Some of the reference tracks used for this review:
   
  Natalie Dessay - Italian Opera Arias - Emi Classics
  Mahler - Symphony n 5 - Decca
  Puccini - La Boheme - Decca
  Mozart Violin Concertos - Marianne Thorsen - 2L - 24/96
  Sol Gabetta - Schostakowitsch Cellokonzert Nr. 2/Cello
  Vivaldi - Concerto for 2 violins - Carmignola/Mullova
  Keith Jarrett - Paris / London - Testament - 24/96
  Glenn Gould - The Goldberg Variations 1981
  Hans Zimmer - Gladiator OST
  The Dave Brubeck Quartet - Take Five
  Diana Krall - Quiet Nights - 24/96
  Diana Krall - Live in Paris
  The World's Greatest Audiophile Vocal Recordings - Chesky - 24/96
  Norah Jones - Come Away With Me
  Patricia Barber - Companion
  Soundrama - "The Pulse" Test CD
  Head-fi/Chesky Sampler - Open Your Ears - 24/96
   
   
*The Sound:*
   
*Timber & Tonal balance: *
   
  With a transparent component like the Mark2 cable, it is hard to go into the classical bass/mids/highs description. While the Mark2 extends the frequency response in both the low end and extreme highs, it doesn’t have a sonic signature of its own.
 However, by comparison to the stock cable it is apparent that the bloated mid-bass is gone and that the high frequencies are a lot cleaner through the Mark 2 cables.
   
  What the Mark2 allows to do, in comparison with the stock cable, is a finer and more precise reading on the true harmonic structure of different instruments and voices. Overall you recognize instruments more quickly and you can even distinguish th….
   
  So the Mark2 cable is a relatively well balanced cable (like the Mark1 and the RAL) which makes what I am trying to describe in this part of the review even harder to do.
   
  The main differences I detected on the timber and tonal balance between the 3 top cables were mainly in 2 areas. The first one is the handling fast transients and the second one is the way the upper harmonics were rendered relative to the fundamental frequency.
   
  Let’s start with the transient speed. While I have found in the past that the Mark1 cable was notably faster than the Moon Audio Blue Dragon and the Stefan Audio Art Equinox Cables, I have found that it was surpassed by the Mark 2 cable as well the RAL Cable in transient speed.
 What it means for the Mark2 cable is that sounds appear and disappear instantly. The attacks are not blurred but at the same time the decay of the notes are not shortened. The Mark1 cable is a little softer in the attacks in comparison and the RAL cable fall somewhere in the middle.
  What it means is that all natural (unamplified) instruments will sound like they are supposed to, provided the upstream components (especially the DAC) are up to the task.

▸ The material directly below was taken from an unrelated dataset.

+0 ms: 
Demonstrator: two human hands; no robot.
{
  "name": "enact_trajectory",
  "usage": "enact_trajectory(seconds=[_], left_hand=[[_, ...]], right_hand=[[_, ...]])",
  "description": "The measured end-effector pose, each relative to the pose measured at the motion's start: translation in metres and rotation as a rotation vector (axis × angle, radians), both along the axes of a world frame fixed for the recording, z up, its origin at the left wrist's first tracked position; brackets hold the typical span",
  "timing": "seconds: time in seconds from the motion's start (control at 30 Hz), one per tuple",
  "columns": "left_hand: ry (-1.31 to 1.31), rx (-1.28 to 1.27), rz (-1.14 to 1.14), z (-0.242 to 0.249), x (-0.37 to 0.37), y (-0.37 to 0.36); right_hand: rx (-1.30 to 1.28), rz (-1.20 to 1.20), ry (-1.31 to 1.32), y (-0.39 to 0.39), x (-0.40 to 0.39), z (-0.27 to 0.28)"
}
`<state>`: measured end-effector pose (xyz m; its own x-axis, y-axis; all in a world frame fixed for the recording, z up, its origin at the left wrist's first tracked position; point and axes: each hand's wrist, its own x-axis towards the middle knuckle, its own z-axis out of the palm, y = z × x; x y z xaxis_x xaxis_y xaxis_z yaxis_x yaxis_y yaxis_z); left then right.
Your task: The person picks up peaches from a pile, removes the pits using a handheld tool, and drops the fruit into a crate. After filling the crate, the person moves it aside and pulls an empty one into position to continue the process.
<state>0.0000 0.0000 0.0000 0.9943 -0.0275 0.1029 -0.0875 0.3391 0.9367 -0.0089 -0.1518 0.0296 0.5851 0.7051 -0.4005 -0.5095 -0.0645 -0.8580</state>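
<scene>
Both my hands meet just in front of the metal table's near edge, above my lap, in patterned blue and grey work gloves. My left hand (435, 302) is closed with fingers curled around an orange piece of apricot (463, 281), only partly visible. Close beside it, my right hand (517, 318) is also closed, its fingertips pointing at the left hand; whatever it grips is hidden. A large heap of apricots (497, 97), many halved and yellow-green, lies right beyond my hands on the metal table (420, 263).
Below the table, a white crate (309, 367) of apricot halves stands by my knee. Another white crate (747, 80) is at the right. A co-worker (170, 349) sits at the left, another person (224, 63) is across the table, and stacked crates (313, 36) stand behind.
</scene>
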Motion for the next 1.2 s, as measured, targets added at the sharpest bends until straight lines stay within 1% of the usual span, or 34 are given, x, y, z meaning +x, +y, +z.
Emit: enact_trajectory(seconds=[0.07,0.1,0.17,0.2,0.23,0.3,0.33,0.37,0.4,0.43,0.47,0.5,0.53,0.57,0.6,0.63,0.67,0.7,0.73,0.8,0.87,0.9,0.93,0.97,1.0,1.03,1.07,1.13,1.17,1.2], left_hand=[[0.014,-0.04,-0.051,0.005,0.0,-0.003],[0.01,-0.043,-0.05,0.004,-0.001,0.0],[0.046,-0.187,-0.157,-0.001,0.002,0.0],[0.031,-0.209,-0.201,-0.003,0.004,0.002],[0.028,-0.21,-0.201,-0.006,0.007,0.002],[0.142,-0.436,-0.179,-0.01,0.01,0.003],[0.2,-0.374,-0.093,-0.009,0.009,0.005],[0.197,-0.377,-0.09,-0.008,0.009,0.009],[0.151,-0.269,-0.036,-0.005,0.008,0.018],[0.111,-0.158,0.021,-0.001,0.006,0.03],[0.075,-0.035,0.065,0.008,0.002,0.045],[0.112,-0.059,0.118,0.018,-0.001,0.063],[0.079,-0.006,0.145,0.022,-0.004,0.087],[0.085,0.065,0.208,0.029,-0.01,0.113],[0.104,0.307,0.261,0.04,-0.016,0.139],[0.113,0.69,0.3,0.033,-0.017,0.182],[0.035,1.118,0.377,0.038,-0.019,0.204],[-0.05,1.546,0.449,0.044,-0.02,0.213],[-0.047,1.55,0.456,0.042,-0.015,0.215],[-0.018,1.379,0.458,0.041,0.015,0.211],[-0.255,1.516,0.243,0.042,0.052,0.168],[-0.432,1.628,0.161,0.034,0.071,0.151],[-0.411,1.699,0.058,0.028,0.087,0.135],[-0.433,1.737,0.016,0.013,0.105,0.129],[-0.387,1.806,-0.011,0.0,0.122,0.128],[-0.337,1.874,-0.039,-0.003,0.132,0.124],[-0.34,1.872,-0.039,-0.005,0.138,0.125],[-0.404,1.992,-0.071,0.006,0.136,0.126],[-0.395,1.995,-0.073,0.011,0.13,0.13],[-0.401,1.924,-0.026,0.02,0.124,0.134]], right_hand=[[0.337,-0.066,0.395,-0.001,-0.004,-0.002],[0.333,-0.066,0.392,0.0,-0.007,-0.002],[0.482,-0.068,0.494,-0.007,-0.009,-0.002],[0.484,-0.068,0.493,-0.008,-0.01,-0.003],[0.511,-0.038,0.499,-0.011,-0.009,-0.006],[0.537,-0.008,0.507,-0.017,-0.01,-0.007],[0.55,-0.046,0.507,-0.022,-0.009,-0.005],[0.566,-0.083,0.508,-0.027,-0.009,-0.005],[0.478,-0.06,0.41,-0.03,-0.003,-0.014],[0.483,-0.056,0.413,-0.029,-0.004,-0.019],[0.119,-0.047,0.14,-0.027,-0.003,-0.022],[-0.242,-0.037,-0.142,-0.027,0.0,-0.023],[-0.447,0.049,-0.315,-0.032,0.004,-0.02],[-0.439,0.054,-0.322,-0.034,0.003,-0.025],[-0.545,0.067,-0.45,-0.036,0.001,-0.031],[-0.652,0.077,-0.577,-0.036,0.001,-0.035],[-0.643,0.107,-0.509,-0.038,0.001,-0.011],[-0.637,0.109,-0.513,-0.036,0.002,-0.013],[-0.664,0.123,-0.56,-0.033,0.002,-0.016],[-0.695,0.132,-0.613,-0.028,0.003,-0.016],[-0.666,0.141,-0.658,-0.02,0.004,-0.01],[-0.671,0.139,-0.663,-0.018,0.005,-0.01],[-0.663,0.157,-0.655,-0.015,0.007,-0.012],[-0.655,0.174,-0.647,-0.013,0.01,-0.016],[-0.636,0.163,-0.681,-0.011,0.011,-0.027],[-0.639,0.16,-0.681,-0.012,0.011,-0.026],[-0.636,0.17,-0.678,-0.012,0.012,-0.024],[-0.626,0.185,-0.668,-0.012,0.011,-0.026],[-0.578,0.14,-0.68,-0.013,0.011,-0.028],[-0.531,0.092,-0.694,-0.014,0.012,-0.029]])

 If you had read my previous review of the Mark1 cable, you would have learned that I was surprised the first few days of its use by the extra treble energy it had in comparison with the Blue Dragon (as well as the stock cable).
  While moving from the Blue Dragon to the Mark1 cable definitely changed the tonal balance of my system, switching from the Mark1 to the Mark2 is a slightly different story. The first minutes I listened to the Mark2 cable, I thought for a while it was indistinguishable from the older model. After more listening, I came to realize that the upper harmonics of the Mark2 cable were more illuminated than the Mark 1 cable. It is like if the Mark1 was dusty on the upper harmonics while the Mark2 was a lot cleaner. While this might sound like a good thing, it also implies that it will ruthlessly reveal any flaw on the system upstream or the recording itself.
  Again, the RAL cable fell curiously right in between the 2 Artisan Silver Cables by having a slightly livelier representation than the Mark 1 cable but still not to the level of the Mark2 cable.
  However, to keep things in perspective these differences are rather small and I had found far bigger differences when I compared the Mark1 cables to the Blue Dragon and the Equinox.
   
  While I don’t know what a “perfect” cable would sound like since it is impossible to listen to the Sennheiser HD-650 without a cable, my guess is that it wouldn’t be far off (tonal wise) from those 3 cables as there sonic signature is far less than that of the Blue Dragon, the SAA Equinox or worse, the stock cable.
   
  Overall the Mark2 silver dream “de-veils” the HD-650 by offering a cleaner and clearer window to the representation.
   
   
Musical examples:
   
  Dian Krall – Quiet Nights – 24/96: I have just recently downloaded this album from HD Tracks. I had listened previously to the CD version and found it pretty poor sounding (and compressed). The high rez version caught my interest not because it was 24/96 but because it was supposed to be recorded directly from the analog tape (without further processing). Overall, the album has an “analog” feel that is well rendered by the Mark 2 cable. With the Mark2, the sound is smooth yet it doesn’t fall in the hazy side of the stock cable. The Mark2 cable preserves the natural warmth of the recording without adding or subtracting anything. On this particular recording, you feel that the Mark1 is doing a little bit too much as I felt like listening through a warm sounding tube amp (my gear is solid state).
   
  Keith Jarrett - Paris / London - Testament - 24/96: When you listen to this recording, you can not only clearly hear the fundamental of the note being played but also all the overtones. Reverting to the stock cable you get a much more simplified version of the recording. The Steinway Grand piano becomes a cheap smaller Yamaha one. The lower notes don’t go as deep and you get the impression that the system can only play one note for all the lower frequencies. The same is true for the midrange and the higher frequencies. Going from the stock cable to the Mark2 cable, you get a more complete and richer representation.
   
  Surprisingly these differences are not only heard in my reference system. Even on the cheap Audio-gd FUN DAC/Headphone amp combo, the improvement going from the stock cable and the Mark2 cable are easily audible.
  Though, while the differences between the 3 silver cables (Mark2, Mark1 and RAL) were audible on the cheap FUN, it would have been a lot more difficult to draw good conclusions using only the FUN as a source/amp, as it is a lot more colored than any of those top cables.
   
   
   
*Soundstage & Imaging:*
   
  While the soundstaging of the stock Sennheiser is already good (provided they are used with a good headphone amp), they remain a little bit hazy and lack any real depth.
 Upgrading the stock Sennheiser cable to a silver cable can improve the size of the soundstage in width, depth and height while having a sharper imaging.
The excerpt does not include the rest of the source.